START Given information

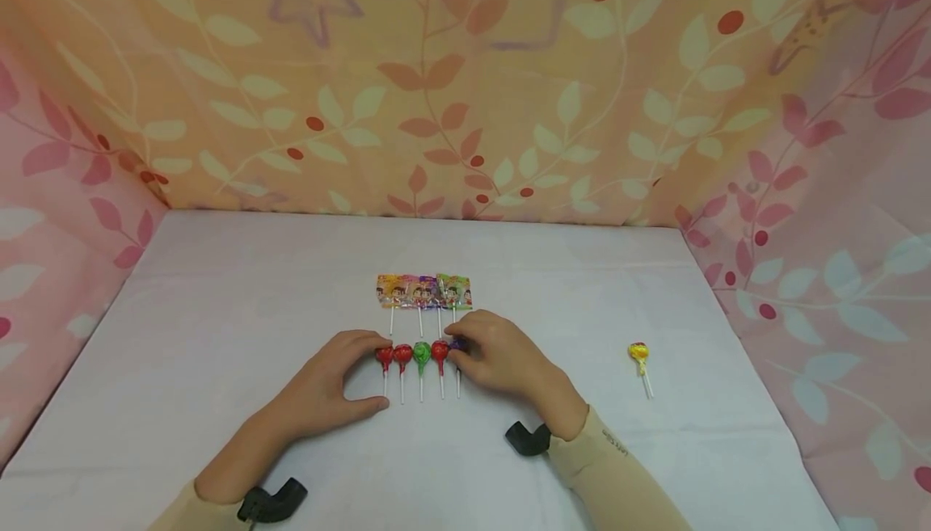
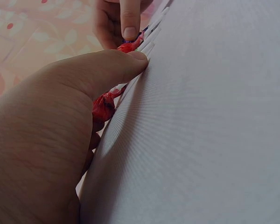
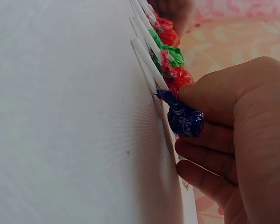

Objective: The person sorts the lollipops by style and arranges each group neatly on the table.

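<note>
Several wrapped lollipops lie side by side on the white cloth in the head view: a leftmost red lollipop (image 1: 385,355), another red lollipop (image 1: 403,354), a green lollipop (image 1: 422,353), a third red lollipop (image 1: 440,351) and a dark blue lollipop (image 3: 185,120). My left hand (image 1: 327,385) is at the row's left end, its fingertips against the leftmost red head and its thumb spread apart near the stick ends. At the other end, my right hand (image 1: 502,353) holds the dark blue head between thumb and fingers; the thumb tip is beside the third red one.
Behind the row lie several flat lollipops in printed packets (image 1: 423,292), sticks pointing toward me. A yellow lollipop (image 1: 638,351) lies alone at the right on the white cloth (image 1: 240,288). Leaf-patterned curtains (image 1: 436,111) close off the back and both sides.
</note>
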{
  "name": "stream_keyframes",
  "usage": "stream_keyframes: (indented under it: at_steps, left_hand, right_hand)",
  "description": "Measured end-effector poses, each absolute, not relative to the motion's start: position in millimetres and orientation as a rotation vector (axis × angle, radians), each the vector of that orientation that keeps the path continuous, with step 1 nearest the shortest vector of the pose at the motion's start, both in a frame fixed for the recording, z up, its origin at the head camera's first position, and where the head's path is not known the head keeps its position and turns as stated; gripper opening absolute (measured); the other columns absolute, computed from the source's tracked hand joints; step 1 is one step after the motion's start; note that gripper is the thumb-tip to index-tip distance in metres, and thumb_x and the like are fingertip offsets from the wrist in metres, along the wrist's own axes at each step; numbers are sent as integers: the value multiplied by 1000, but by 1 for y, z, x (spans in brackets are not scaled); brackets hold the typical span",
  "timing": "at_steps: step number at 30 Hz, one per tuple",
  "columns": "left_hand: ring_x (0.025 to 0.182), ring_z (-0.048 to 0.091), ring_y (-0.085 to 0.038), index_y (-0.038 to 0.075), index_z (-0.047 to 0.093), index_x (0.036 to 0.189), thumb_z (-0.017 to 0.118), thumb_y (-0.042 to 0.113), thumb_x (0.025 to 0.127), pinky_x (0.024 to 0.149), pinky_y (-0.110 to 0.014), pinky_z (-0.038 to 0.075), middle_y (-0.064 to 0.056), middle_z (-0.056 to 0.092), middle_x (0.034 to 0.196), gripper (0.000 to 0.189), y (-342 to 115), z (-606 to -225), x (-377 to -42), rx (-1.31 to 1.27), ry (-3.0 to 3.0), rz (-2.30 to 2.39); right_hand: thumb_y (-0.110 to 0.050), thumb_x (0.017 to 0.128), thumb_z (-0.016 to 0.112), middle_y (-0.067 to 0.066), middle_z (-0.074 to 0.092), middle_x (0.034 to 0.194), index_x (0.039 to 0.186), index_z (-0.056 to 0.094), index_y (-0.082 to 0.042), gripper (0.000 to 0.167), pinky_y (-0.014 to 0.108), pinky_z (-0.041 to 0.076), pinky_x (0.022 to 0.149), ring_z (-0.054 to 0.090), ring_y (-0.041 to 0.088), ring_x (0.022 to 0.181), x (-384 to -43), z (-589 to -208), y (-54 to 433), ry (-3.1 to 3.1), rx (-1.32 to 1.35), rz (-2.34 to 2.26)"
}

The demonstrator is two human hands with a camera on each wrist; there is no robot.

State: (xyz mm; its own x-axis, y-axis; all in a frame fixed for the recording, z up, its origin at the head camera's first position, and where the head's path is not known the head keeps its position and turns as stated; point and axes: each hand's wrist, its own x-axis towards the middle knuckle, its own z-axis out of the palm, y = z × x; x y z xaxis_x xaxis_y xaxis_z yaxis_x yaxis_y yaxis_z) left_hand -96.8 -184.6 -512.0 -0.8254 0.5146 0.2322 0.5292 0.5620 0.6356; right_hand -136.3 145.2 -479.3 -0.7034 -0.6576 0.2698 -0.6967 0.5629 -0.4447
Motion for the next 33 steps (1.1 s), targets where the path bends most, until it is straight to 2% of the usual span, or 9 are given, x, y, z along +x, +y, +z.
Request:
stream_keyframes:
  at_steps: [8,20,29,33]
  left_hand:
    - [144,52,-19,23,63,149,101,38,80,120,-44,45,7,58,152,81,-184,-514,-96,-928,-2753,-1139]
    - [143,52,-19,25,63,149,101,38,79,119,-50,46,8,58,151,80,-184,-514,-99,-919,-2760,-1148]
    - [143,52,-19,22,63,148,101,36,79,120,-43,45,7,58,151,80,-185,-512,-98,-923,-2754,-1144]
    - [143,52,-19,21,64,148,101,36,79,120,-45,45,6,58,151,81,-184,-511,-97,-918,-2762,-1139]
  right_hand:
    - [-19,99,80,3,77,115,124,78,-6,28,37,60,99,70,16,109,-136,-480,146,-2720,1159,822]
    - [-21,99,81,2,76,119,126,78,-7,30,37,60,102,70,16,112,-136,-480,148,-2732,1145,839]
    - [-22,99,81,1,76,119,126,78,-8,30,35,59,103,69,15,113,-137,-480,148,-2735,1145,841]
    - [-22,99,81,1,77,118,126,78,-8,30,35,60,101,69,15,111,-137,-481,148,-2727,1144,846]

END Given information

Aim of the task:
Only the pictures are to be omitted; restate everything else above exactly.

Solution:
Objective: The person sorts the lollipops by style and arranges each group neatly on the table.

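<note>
Several wrapped lollipops lie side by side on the white cloth in the head view: a leftmost red lollipop (image 1: 385,355), another red lollipop (image 1: 403,354), a green lollipop (image 1: 422,353), a third red lollipop (image 1: 440,351) and a dark blue lollipop (image 3: 185,120). My left hand (image 1: 327,385) is at the row's left end, its fingertips against the leftmost red head and its thumb spread apart near the stick ends. At the other end, my right hand (image 1: 502,353) holds the dark blue head between thumb and fingers; the thumb tip is beside the third red one.
Behind the row lie several flat lollipops in printed packets (image 1: 423,292), sticks pointing toward me. A yellow lollipop (image 1: 638,351) lies alone at the right on the white cloth (image 1: 240,288). Leaf-patterned curtains (image 1: 436,111) close off the back and both sides.
</note>
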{
  "name": "stream_keyframes",
  "usage": "stream_keyframes: (indented under it: at_steps, left_hand, right_hand)",
  "description": "Measured end-effector poses, each absolute, not relative to the motion's start: position in millimetres and orientation as a rotation vector (axis × angle, radians), each the vector of that orientation that keeps the path continuous, with step 1 nearest the shortest vector of the pose at the motion's start, both in a frame fixed for the recording, z up, its origin at the head camera's first position, and where the head's path is not known the head keeps its position and turns as stated; gripper opening absolute (measured); the other columns absolute, computed from the source's tracked hand joints; step 1 is one step after the motion's start; note that gripper is the thumb-tip to index-tip distance in metres, and thumb_x and the like are fingertip offsets from the wrist in metres, along the wrist's own axes at each step; numbers are sent as integers: the value multiplied by 1000, but by 1 for y, z, x (spans in brackets are not scaled); brackets hold the typical span",
  "timing": "at_steps: step number at 30 Hz, one per tuple",
  "columns": "left_hand: ring_x (0.025 to 0.182), ring_z (-0.048 to 0.091), ring_y (-0.085 to 0.038), index_y (-0.038 to 0.075), index_z (-0.047 to 0.093), index_x (0.036 to 0.189), thumb_z (-0.017 to 0.118), thumb_y (-0.042 to 0.113), thumb_x (0.025 to 0.127), pinky_x (0.024 to 0.149), pinky_y (-0.110 to 0.014), pinky_z (-0.038 to 0.075), middle_y (-0.064 to 0.056), middle_z (-0.056 to 0.092), middle_x (0.034 to 0.196), gripper (0.000 to 0.189), y (-342 to 115), z (-606 to -225), x (-377 to -42), rx (-1.31 to 1.27), ry (-3.0 to 3.0), rz (-2.30 to 2.39); right_hand: thumb_y (-0.110 to 0.050), thumb_x (0.017 to 0.128), thumb_z (-0.016 to 0.112), middle_y (-0.067 to 0.066), middle_z (-0.074 to 0.092), middle_x (0.034 to 0.194), index_x (0.039 to 0.186), index_z (-0.056 to 0.094), index_y (-0.082 to 0.042), gripper (0.000 to 0.167), pinky_y (-0.014 to 0.108), pinky_z (-0.041 to 0.076), pinky_x (0.022 to 0.149), ring_z (-0.054 to 0.090), ring_y (-0.041 to 0.088), ring_x (0.022 to 0.181), x (-384 to -43), z (-589 to -208), y (-54 to 433), ry (-3.1 to 3.1), rx (-1.32 to 1.35), rz (-2.34 to 2.26)"
}

The demonstrator is two human hands with a camera on each wrist; there is no robot.

State: (xyz mm; its own x-axis, y-axis; all in a frame fixed for the recording, z up, its origin at the head camera's first position, and where the head's path is not known the head keeps its position and turns as stated; point and axes: each hand's wrist, its own x-axis towards the middle knuckle, its own z-axis out of the palm, y = z × x; x y z xaxis_x xaxis_y xaxis_z yaxis_x yaxis_y yaxis_z) left_hand -96.8 -184.6 -512.0 -0.8254 0.5146 0.2322 0.5292 0.5620 0.6356; right_hand -136.3 145.2 -479.3 -0.7034 -0.6576 0.2698 -0.6967 0.5629 -0.4447
Motion for the next 33 steps (1.1 s), targets where the path bends most, until it is straight to 2% of the usual span, or 9 are given, x, y, z along +x, +y, +z.
Request:
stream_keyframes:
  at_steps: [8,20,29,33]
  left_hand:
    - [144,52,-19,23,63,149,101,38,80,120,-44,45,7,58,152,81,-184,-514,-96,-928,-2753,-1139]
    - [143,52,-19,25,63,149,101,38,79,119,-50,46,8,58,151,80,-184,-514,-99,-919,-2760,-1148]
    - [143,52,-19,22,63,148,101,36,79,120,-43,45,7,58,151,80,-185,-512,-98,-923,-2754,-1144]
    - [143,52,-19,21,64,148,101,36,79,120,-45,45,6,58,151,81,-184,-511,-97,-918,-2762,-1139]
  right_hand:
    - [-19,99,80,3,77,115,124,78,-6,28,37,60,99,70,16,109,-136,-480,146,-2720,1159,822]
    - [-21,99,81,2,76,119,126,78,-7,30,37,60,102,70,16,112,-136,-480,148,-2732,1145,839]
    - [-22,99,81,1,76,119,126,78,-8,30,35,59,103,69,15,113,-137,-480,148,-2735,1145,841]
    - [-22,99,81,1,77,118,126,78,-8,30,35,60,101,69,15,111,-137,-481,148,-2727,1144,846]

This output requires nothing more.